Faidherbia Albida, arbre refuge de l'agriculture sahélienne
Publié le - par le blob avec l'AFP
Il optimise le rendement des cultures, nourrit de ses feuilles les troupeaux du Sahel et s’érige en rempart à la désertification : Faidherbia Albida, cousin majestueux des acacias, porte sur ses branches une partie du salut des paysans africains. « C’est vraiment le parc agroforestier le plus emblématique d’Afrique subsahélienne », explique Christian Dupraz, directeur de recherche à l’INRA et président du comité scientifique du Congrès mondial d’agroforesterie organisé cette semaine à Montpellier.
Coton, sorgho, mil, arachide, entre autres, sont des cultures qui poussent sous ses branches, selon M. Dupraz. Il peut atteindre une trentaine de mètres de haut pour un tronc dont le diamètre peut faire 1,30 mètre, voire davantage. Mais ce qui impressionne le plus Régis Peltier, ingénieur de recherche et développement au centre de coopération internationale en recherche agronomique pour le développement (Cirad), c’est l’amplitude de son couvre-chef aux rameaux épineux. « Il a un tronc unique, à la base, qui s’écarte en formant une vaste couronne », explique M. Peltier, basé à Montpellier mais qui a piloté des essais dans le nord du Cameroun dès les années 1980 pour le Cirad. « Il y a pas mal d’endroits où on voit des petits marchés hebdomadaires qui se font sous un vieux Faidherbia. Ça peut faire l’équivalent d’un demi-terrain de foot. »
Une couronne singulière
Sa Majesté ne serait rien sans une particularité qui le distingue des autres arbres de la région : « Il a un effet bénéfique sur le rendement de la plupart des cultures, même sous sa couronne, ce qui en fait un cas d’école », explique à l’AFP Olivier Roupsard, chercheur du Cirad, installé depuis 2017 au Sénégal. Cet effet tient notamment à une caractéristique surprenante : « Il est feuillé en saison sèche (on parle de “phénologie inversée”) , quand il n’y a plus de cultures dans les champs, et permet de nourrir les animaux grâce à son fourrage très riche, justement au bon moment, quand la nourriture n’est plus disponible dans les pâturages », explique M. Roupsard. «Les troupeaux qui profitaient des pâturages en saison des pluies peuvent migrer vers les zones à Faidherbia en saison sèche et y survivre durant cette saison très difficile. Au passage, ils défèquent sous ces arbres en enrichissant le sol, ce dont les cultures profiteront au cycle suivant », poursuit le chercheur. Il est ainsi fréquent, lors de la saison sèche, de voir sous ces arbres une chèvre attendre patiemment la chute des gousses oranges qu’ils produisent.

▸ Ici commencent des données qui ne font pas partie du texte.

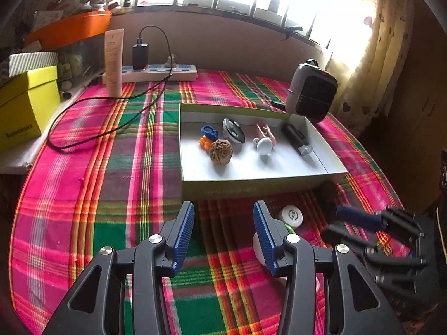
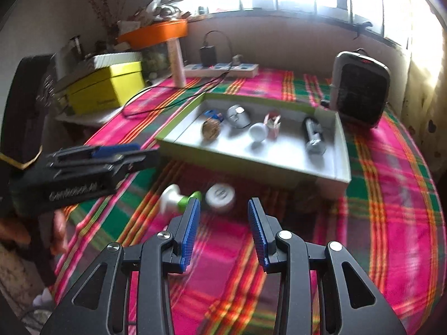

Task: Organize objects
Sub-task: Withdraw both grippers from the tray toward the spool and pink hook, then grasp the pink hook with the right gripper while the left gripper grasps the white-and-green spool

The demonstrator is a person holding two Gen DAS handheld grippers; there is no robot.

À l’inverse, lorsque revient la saison des pluies et des cultures, « il se défeuille entièrement » et n’exerce donc « pas ou peu de compétition pour la lumière » avec les cultures, explique M. Roupsard. Parmi les vertus du Faiherbia figure également son aptitude à capter l’azote de l’air et à le transmettre à la terre pour accroître sa fertilité. « Le rendement de mil sous les Faidherbia, mesuré l’année dernière, était trois fois supérieur sous les couronnes qu’en plein soleil », affirme ainsi M. Roupsard.
Un arbre en régression
Problème, dans les années 1990, des chercheurs ont constaté que l’arbre, victime de la sécheresse et de la surexploitation des fourrages et des bois, était en régression. « Malheureusement, c’est toujours d’actualité », soupire Régis Peltier, pour qui il n’y a qu’une solution, subventionner : « Les gens ne réalisent pas l’état de pauvreté dans lequel sont la plupart des paysans et la nécessité de vivre au jour le jour », alors qu’il faut bien compter 20 ans, selon lui, pour obtenir des résultats après replantation des arbres. D’où les travaux menés par le Cirad pour tenter de redynamiser la culture de cet arbre, avec un enjeu crucial : la survie de l’agriculture sur les territoires du Sahel.
« L’érosion du sol par les vents et par l’eau prive les sols de leur fertilité naturelle, ce qui conduit à la désertification. Face au constat dramatique de la disparition des forêts, notamment des forêts sèches, l’arbre en agroforesterie semble être le dernier rempart », explique M. Roupsard. Une inconnue subsiste toutefois, souligne-t-il : « Cette espèce ne peut se développer que si une nappe phréatique est accessible. Si Faidherbia est une pompe, la question se pose de la durabilité des nappes, dans le cas où on augmenterait sa densité. Nous travaillons donc aussi sur ce compromis important ».